Aber das Geniale an Barbi Markovićs Texten ist, dass tatsächlich alle Orte der richtige Ort sind und Leser*innen selbst in der Verantwortung stehen und die Freiheit haben, sich das Erzählte anzueignen und tiefer einzusteigen in die Welt, die sich öffnet bei der Lektüre.
Schnelle Lacher sichert sich die Autorin durch drastische Schilderungen, kurze Sätze und einen fast naiv anmutenden und unverstellten Zugang zur Welt. Aber alles hat einen doppelten Boden, eine zweite Sprache und einen Subtext, den es sich zu erkunden lohnt. Diese Erkundung übernimmt Barbi Marković in diesem Buch, und es lohnt sich, ihr zu folgen. Wir bekommen einen Einblick in die Genese ihres Werks, schauen durch ein Guckloch auf die Arbeitsbedingungen einer Autorin und erfahren viel über autobiographischen Kontext.

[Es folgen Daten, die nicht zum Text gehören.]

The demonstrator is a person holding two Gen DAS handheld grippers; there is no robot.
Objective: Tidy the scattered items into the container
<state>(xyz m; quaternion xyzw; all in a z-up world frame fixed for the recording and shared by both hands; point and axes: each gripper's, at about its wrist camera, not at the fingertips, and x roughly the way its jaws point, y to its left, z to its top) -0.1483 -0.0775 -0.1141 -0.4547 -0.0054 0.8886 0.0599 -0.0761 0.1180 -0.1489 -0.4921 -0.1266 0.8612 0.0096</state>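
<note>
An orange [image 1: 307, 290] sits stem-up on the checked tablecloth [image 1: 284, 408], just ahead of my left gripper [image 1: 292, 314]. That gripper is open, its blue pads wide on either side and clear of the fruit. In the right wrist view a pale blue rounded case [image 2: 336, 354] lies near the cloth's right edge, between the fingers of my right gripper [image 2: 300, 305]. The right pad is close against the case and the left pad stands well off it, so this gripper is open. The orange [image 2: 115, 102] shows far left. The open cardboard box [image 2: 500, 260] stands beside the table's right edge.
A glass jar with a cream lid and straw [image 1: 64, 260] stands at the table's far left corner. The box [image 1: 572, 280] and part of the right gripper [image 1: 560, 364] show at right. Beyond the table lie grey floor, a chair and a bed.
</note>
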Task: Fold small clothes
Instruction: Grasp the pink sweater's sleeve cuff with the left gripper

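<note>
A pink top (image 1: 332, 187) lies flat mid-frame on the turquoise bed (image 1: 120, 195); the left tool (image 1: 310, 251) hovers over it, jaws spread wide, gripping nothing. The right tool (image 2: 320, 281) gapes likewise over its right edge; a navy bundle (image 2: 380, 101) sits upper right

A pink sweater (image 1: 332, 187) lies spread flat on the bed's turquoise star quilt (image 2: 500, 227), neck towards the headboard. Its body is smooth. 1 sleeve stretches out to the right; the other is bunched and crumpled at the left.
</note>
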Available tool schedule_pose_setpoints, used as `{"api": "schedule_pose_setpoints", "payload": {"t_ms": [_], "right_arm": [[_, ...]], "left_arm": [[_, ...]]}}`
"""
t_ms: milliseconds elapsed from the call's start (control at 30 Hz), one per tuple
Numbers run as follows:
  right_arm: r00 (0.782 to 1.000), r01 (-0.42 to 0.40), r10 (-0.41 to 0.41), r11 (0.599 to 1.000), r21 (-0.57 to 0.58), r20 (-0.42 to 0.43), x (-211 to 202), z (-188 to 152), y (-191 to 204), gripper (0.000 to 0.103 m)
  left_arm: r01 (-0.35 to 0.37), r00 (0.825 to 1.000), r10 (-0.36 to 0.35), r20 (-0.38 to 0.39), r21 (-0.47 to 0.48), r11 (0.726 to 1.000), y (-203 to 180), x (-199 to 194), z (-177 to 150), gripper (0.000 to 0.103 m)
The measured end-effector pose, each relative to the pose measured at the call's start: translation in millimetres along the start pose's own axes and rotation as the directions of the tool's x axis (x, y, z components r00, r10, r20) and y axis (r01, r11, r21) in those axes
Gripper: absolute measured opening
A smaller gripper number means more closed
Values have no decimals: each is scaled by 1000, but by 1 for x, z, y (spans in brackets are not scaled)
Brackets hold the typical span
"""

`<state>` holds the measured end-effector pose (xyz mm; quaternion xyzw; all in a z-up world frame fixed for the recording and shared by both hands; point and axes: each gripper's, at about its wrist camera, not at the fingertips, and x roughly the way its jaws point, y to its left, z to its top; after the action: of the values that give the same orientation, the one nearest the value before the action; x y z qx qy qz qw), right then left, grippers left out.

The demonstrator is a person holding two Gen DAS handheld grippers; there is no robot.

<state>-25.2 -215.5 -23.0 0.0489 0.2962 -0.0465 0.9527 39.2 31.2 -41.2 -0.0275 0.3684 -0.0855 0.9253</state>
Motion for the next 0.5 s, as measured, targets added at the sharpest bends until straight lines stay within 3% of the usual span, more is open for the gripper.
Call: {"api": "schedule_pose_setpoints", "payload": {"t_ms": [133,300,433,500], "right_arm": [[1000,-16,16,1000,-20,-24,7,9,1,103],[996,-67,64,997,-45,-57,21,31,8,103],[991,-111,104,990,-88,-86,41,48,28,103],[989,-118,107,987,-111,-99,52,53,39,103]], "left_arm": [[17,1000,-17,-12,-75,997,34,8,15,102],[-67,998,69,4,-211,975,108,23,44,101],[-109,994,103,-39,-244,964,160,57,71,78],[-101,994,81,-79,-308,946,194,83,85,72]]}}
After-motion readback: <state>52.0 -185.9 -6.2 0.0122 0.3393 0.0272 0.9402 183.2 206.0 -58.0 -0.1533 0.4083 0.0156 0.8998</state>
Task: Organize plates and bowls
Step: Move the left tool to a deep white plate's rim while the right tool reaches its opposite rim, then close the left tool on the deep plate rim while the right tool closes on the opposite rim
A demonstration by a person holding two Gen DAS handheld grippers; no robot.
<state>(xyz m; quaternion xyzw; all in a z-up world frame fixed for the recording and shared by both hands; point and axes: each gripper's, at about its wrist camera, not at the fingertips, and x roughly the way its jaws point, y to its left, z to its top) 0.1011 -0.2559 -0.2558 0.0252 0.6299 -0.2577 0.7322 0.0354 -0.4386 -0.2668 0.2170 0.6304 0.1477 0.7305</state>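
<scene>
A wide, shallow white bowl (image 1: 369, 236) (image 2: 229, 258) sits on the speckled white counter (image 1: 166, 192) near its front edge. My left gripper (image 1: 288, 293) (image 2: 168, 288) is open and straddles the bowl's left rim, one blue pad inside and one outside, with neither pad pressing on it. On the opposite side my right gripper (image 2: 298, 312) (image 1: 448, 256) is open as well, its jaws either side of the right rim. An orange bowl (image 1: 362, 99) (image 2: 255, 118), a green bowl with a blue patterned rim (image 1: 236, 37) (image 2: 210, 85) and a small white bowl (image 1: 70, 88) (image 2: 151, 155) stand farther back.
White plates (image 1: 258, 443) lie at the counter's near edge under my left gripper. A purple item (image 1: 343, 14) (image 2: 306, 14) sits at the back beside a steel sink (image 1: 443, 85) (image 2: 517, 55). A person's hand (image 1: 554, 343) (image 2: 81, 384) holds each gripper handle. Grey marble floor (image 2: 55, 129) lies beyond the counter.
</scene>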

Lesetipp von Renate Zimmer
Jessica Lind - Kleine Monster
Der Roman von Jessica Lind kreist um ein Phantom. Ein bis zum Ende unbekannt bleibender Vorfall zwischen den Grundschulkindern Luca und Alena in einem leeren Klassenzimmer setzt ein Kopfkino in Gang, das Assoziationen hervorruft, die durch einschlägige Medienberichte beim Leser Trigger-bereit existieren. Was sich tatsächlich zwischen den Kindern abgespielt hat, versuchen Pia und Jakob, Lucas Eltern, vergeblich herauszufinden. Dadurch kommt ihre Ehe an die Belastungsgrenze. Die anderen Mütter meiden Pia, sie wird aus den WhatsApp-Gruppen entfernt. Der schweigende Luca wird vorübergehend
aus der Schule genommen und zu Pias Eltern aufs Land gebracht. Hier holt Pia ein Unglücksfall aus ihrer Kindheit ein, der ihr Leben bis in die Gegenwart mit ungeklärten Fragen belastet. Hat Pia als ältere Schwester eine Schuld auf sich geladen, und was hat Luca getan? Monsterfragen der Ich-Erzählerin Pia.